No image is to be carried over; reproduce the rest of the listing word for word.
☆ ☆ ☆ ☆
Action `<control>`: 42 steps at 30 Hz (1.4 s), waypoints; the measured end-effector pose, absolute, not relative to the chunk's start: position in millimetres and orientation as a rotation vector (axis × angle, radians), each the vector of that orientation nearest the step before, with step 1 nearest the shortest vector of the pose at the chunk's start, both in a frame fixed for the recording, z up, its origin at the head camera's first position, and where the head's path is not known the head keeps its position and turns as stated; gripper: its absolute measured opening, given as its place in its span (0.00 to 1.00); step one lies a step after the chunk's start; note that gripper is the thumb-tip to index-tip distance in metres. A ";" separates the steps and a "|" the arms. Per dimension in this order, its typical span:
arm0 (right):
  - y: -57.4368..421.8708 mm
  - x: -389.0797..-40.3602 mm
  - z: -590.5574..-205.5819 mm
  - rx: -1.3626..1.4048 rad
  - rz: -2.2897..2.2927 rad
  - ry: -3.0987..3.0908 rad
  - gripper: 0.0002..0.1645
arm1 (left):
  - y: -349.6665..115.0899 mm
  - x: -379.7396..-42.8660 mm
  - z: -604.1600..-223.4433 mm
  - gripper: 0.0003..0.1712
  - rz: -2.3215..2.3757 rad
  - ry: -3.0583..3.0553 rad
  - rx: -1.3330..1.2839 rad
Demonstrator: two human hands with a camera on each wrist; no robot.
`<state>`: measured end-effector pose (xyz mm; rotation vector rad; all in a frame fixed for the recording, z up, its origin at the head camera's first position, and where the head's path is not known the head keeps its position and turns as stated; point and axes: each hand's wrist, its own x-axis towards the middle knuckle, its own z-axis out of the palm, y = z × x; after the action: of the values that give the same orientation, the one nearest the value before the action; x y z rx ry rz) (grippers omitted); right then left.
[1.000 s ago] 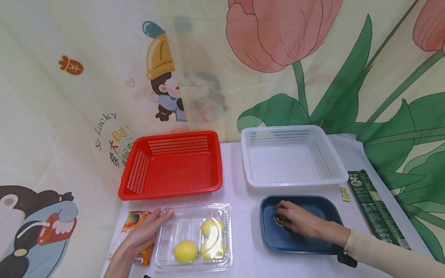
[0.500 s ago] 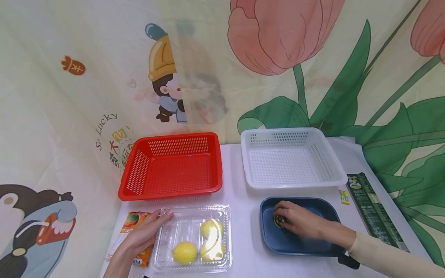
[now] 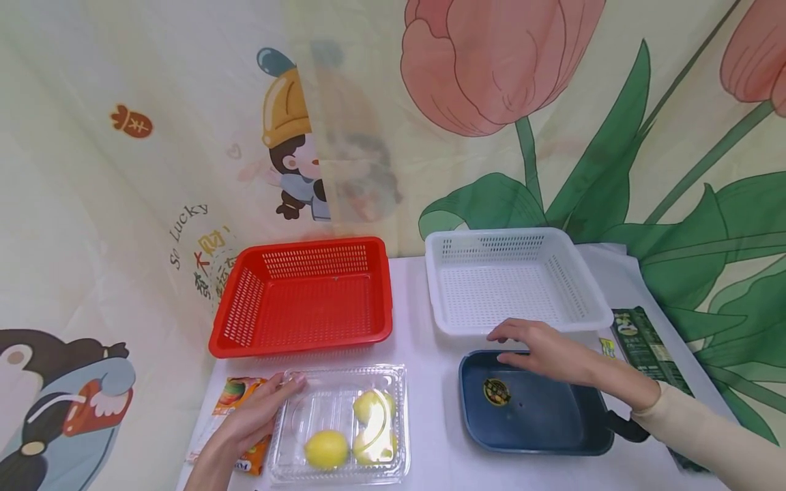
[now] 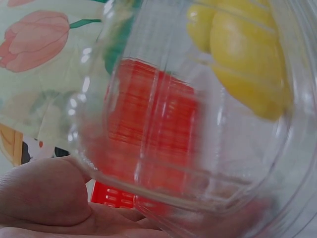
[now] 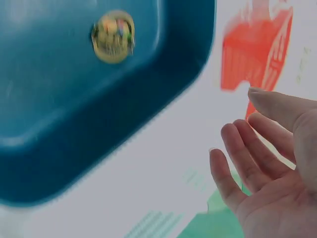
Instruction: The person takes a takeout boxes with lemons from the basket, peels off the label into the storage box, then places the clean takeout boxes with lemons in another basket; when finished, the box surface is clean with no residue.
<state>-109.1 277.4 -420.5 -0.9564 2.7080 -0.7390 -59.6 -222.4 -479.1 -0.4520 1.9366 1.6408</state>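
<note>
My left hand (image 3: 254,412) holds the left edge of a clear plastic clamshell box (image 3: 313,392), thumb along its side. Inside the box lie several lemons (image 3: 327,449), shown close up as yellow fruit (image 4: 247,49) in the left wrist view. On the right, a dark blue rectangular pan (image 3: 546,426) with a black handle (image 3: 626,427) stands on the table. A small round black-and-gold piece (image 3: 496,392) lies flat in it. Above the pan's far rim my right hand (image 3: 546,349) hangs with its fingers extended and nothing in them, as the right wrist view of the hand (image 5: 272,163) confirms.
Behind the box stands a red basket (image 3: 316,314); a white basket (image 3: 500,293) stands behind the pan. An orange packet (image 3: 252,453) lies left of the box, partly under my arm. A small yellow packet (image 3: 607,348) and a long dark green packet (image 3: 651,348) lie at right.
My right hand has left the round piece in the pan and risen up and away toward the white basket. The piece stays in the pan. My left hand and the box keep their place.
</note>
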 end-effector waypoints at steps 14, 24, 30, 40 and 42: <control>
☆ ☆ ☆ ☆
- [TASK ANSWER]
Action `<control>`: 42 steps at 30 Hz (1.4 s), waypoints; the measured end-effector pose, absolute, not relative to the chunk's start: position in millimetres and orientation as a rotation vector (axis × angle, radians), each the vector of that orientation nearest the step before, with step 1 nearest the shortest vector of the pose at the chunk's start, both in a frame fixed for the recording, z up, its origin at the head camera's first position, and where the head's path is not known the head keeps its position and turns as stated; gripper: its absolute measured opening, given as its place in its span (0.00 to 1.00); step one lies a step after the chunk's start; note that gripper is the thumb-tip to index-tip distance in metres. A ";" separates the steps and a "|" the arms. Per dimension in this order, its typical span:
arm0 (right):
  - y: -57.4368..421.8708 mm
  - x: -389.0797..-40.3602 mm
  - z: -590.5574..-205.5819 mm
  - rx: -1.3626..1.4048 rad
  - rz: -2.2897..2.2927 rad
  - ry: -3.0987..3.0908 rad
  - gripper: 0.0002..0.1645
arm1 (left):
  - y: -349.6665..115.0899 mm
  - x: -379.7396..-42.8660 mm
  - z: -604.1600..-223.4433 mm
  - gripper: 0.0003..0.1712
  - rz: -2.3215..2.3757 rad
  - ry: -3.0583..3.0553 rad
  - rx: -1.3330..1.2839 rad
Demonstrator: two human hands with a camera on each wrist; no robot.
`<state>`: measured end-effector pose (xyz mm; rotation vector rad; all in a frame fixed for the recording, z up, its origin at the head camera's first position, and where the head's path is not known the head keeps its position and turns as stated; point and axes: each hand's wrist, its own x-axis towards the middle knuckle, its own z-axis out of the palm, y = z × x; after the action: of the values that give the same orientation, the one nearest the value before the action; x y z rx ry rz) (grippers omitted); right then left.
[1.000 s ago] 
[0.500 s ago] 
[now] 
[now] 
[now] 
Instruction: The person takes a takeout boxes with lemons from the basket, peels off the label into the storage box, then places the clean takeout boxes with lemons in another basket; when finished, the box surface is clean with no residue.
<state>-109.1 277.4 -420.5 -0.9564 2.7080 -0.7390 -59.6 -222.4 -479.1 -0.4520 1.9366 1.6408</state>
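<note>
My left hand (image 3: 254,412) holds the left edge of a clear plastic clamshell box (image 3: 313,392), thumb along its side. Inside the box lie several lemons (image 3: 327,449), shown close up as yellow fruit (image 4: 247,49) in the left wrist view. On the right, a dark blue rectangular pan (image 3: 546,426) with a black handle (image 3: 626,427) stands on the table. A small round black-and-gold piece (image 3: 496,392) lies flat in it. Above the pan's far rim my right hand (image 3: 546,349) hangs with its fingers extended and nothing in them, as the right wrist view of the hand (image 5: 272,163) confirms.
Behind the box stands a red basket (image 3: 316,314); a white basket (image 3: 500,293) stands behind the pan. An orange packet (image 3: 252,453) lies left of the box, partly under my arm. A small yellow packet (image 3: 607,348) and a long dark green packet (image 3: 651,348) lie at right.
My right hand has left the round piece in the pan and risen up and away toward the white basket. The piece stays in the pan. My left hand and the box keep their place.
</note>
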 end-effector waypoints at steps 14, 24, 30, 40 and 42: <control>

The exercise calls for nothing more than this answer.